** About this task **
Both the line with "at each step" and the line with "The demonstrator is" in the records below must appear in the output, along with every line between them, exactly and with nothing added.

** Source material **
☆ ☆ ☆

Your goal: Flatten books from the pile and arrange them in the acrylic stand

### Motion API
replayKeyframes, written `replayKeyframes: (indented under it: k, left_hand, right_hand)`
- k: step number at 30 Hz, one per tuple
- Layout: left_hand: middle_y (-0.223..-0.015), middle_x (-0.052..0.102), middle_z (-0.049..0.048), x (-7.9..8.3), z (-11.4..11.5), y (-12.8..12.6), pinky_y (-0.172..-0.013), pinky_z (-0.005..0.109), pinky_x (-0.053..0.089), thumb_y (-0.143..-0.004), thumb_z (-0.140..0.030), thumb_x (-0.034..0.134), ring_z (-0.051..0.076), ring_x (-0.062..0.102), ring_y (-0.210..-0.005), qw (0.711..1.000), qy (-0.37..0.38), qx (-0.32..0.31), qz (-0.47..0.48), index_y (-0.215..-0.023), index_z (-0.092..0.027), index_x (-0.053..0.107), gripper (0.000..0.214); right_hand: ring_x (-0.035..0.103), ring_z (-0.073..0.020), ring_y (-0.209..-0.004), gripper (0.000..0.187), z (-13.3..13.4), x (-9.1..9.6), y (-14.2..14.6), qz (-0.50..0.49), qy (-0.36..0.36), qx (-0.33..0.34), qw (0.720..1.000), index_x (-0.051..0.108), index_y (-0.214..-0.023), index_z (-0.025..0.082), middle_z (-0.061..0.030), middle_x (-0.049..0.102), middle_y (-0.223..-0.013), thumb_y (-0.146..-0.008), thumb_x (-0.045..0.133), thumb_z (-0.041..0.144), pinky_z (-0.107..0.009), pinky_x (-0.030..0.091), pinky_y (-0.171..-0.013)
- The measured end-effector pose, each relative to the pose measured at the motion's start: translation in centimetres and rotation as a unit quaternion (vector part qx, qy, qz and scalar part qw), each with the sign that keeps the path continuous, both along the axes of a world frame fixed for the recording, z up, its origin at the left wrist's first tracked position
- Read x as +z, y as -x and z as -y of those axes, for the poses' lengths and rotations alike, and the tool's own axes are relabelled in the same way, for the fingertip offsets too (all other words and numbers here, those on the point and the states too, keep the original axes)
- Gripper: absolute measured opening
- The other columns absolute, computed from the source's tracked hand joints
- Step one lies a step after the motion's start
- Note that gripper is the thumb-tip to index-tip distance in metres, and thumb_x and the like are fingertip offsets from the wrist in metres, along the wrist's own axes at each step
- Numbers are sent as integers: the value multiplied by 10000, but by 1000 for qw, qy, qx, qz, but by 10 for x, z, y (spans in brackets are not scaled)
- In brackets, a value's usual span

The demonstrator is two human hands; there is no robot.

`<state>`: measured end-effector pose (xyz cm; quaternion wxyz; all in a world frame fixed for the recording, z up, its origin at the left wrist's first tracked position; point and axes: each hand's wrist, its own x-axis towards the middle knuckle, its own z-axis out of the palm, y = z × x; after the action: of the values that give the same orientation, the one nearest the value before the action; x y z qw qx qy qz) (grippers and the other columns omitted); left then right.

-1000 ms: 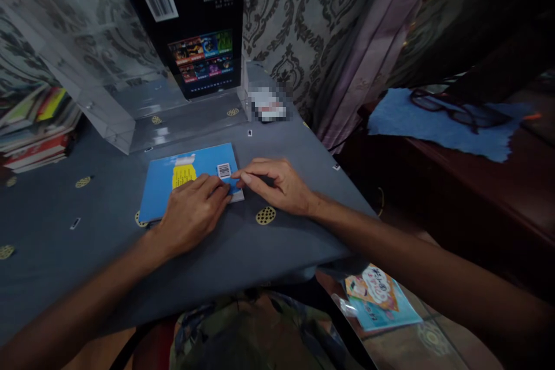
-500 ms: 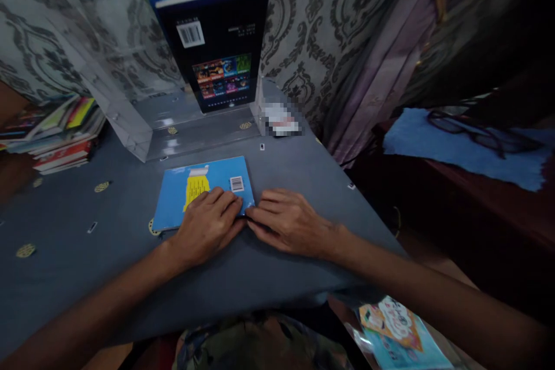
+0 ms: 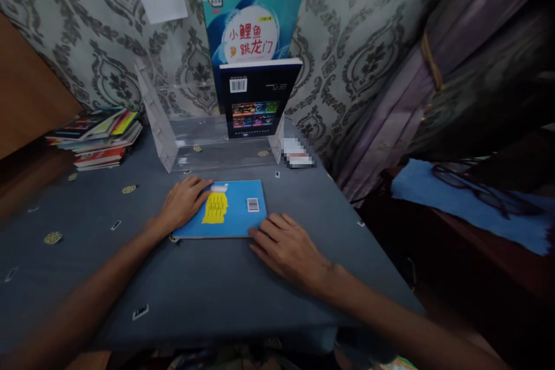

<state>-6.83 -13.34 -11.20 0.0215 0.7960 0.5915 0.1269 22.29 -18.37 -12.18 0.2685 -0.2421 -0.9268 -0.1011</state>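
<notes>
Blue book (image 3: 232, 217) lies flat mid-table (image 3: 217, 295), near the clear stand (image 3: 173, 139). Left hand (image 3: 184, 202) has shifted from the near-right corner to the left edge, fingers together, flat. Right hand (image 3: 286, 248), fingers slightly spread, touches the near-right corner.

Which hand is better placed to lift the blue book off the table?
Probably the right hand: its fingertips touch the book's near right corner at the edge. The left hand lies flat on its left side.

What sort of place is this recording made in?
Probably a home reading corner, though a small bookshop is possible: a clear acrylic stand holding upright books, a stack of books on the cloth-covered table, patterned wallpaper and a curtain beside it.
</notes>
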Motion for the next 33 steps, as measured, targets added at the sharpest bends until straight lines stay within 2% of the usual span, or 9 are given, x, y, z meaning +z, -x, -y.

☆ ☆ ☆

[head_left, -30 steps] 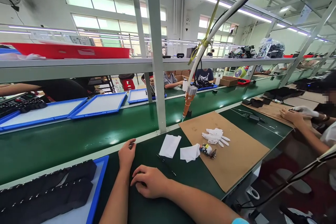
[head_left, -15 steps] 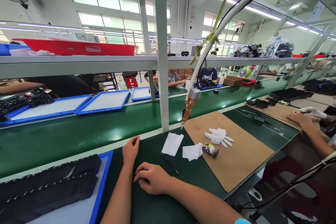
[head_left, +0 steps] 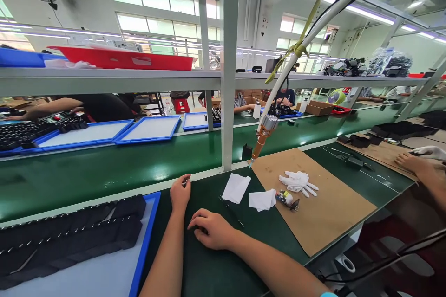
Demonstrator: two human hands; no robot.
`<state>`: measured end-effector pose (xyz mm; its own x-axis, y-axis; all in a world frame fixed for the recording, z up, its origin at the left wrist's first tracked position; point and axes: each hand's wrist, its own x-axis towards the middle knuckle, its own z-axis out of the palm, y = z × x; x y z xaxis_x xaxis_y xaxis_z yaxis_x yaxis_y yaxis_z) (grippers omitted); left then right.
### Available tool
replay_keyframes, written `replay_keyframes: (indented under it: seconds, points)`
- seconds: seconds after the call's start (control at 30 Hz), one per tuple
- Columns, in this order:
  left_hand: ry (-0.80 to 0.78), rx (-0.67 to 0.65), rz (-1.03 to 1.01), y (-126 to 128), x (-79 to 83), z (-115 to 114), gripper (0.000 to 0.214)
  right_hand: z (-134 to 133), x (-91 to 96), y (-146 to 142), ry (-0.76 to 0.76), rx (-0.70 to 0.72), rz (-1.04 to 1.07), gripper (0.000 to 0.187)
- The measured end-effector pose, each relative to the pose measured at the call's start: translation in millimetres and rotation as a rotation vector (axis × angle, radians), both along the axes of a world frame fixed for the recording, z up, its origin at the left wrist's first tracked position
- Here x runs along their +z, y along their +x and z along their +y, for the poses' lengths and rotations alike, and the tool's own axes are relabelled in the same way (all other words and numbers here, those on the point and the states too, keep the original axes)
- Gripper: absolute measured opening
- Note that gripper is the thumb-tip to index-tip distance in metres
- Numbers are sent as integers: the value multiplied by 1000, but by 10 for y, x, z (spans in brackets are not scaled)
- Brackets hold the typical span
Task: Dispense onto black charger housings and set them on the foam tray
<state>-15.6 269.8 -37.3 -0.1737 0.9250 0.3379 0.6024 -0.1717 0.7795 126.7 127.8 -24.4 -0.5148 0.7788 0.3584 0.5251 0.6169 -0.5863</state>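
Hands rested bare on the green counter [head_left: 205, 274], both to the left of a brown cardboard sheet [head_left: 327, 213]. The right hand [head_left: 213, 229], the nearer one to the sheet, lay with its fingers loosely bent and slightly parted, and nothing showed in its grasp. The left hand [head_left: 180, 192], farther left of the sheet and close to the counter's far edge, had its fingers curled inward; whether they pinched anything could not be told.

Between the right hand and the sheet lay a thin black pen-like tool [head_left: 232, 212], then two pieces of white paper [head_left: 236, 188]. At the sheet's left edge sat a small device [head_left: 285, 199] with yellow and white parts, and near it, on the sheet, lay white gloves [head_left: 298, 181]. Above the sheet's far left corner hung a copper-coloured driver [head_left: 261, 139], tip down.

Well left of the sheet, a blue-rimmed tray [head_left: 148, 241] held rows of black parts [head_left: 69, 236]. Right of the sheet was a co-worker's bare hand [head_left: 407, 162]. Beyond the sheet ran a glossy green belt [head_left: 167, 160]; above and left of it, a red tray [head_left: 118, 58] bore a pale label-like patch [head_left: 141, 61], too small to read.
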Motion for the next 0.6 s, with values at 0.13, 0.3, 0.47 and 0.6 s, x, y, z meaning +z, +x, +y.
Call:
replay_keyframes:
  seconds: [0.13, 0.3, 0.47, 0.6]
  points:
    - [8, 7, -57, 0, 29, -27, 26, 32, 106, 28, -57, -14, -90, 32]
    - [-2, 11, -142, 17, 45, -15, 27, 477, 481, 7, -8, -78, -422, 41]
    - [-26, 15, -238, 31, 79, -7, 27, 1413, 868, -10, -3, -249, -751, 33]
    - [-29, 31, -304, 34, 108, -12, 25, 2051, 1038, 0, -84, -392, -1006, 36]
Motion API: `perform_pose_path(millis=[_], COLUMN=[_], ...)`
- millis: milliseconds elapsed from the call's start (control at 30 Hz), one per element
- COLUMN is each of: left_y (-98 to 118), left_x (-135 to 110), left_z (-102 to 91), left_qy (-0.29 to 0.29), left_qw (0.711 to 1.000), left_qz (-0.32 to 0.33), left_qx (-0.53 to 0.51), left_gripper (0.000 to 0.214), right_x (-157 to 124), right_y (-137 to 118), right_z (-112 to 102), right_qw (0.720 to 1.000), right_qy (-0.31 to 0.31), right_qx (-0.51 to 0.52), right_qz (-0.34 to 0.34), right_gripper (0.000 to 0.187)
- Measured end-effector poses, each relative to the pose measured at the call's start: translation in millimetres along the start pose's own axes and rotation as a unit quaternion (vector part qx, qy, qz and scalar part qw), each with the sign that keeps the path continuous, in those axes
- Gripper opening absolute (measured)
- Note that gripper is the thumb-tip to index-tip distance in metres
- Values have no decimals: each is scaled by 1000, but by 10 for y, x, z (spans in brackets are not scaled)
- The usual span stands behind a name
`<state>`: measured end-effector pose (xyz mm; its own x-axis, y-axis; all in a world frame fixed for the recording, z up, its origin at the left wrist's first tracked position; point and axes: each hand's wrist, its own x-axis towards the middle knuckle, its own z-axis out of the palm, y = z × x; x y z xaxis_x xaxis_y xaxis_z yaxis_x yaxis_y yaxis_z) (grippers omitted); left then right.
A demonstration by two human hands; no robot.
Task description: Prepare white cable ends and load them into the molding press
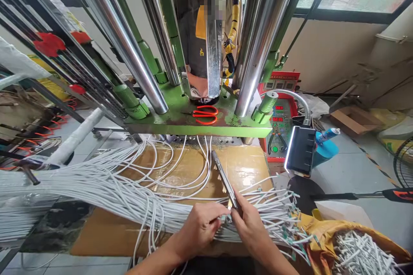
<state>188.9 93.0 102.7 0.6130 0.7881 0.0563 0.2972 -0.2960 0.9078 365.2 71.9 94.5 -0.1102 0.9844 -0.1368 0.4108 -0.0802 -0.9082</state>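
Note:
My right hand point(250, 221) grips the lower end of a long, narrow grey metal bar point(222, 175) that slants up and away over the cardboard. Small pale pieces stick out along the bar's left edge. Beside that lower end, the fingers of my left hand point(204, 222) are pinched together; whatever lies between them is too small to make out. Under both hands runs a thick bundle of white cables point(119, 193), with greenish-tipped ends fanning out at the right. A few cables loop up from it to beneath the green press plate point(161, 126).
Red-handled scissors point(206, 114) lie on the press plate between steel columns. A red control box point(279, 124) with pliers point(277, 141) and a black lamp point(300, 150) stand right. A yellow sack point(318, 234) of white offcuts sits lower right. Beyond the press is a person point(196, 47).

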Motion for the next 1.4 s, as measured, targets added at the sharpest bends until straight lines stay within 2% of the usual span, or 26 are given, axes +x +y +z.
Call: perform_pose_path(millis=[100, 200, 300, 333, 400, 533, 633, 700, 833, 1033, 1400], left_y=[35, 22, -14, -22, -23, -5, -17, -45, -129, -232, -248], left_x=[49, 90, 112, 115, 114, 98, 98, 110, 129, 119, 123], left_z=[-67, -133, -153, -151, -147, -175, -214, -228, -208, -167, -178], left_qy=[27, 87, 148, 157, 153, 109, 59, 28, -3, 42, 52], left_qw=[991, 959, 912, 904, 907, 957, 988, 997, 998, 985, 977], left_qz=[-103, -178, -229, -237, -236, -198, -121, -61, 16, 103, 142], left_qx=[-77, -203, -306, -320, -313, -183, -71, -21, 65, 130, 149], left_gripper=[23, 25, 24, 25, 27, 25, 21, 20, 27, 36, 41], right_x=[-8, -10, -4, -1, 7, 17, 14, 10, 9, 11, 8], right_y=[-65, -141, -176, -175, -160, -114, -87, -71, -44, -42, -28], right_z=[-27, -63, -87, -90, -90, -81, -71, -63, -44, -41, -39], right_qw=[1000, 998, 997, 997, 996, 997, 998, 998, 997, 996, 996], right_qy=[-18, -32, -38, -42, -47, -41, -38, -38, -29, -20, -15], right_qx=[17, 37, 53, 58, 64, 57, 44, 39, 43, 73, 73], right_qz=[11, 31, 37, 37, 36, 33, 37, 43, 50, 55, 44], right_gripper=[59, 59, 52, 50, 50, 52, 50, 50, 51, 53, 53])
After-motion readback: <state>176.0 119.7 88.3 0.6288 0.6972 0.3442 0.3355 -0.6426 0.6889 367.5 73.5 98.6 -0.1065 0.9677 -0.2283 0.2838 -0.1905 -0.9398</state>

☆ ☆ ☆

** Answer area **
- Note that gripper is the thumb-tip to index-tip distance in metres, and thumb_x and the like are fingertip offsets from the wrist in metres, along the wrist's own axes at each step
- Numbers are sent as integers: the value multiplied by 10000, but by 1000 for qw, qy, qx, qz, but by 10 for x, z, y (spans in brackets are not scaled)
- In brackets, a value's usual span

The demonstrator is two human hands; there is no robot.

No further output is expected.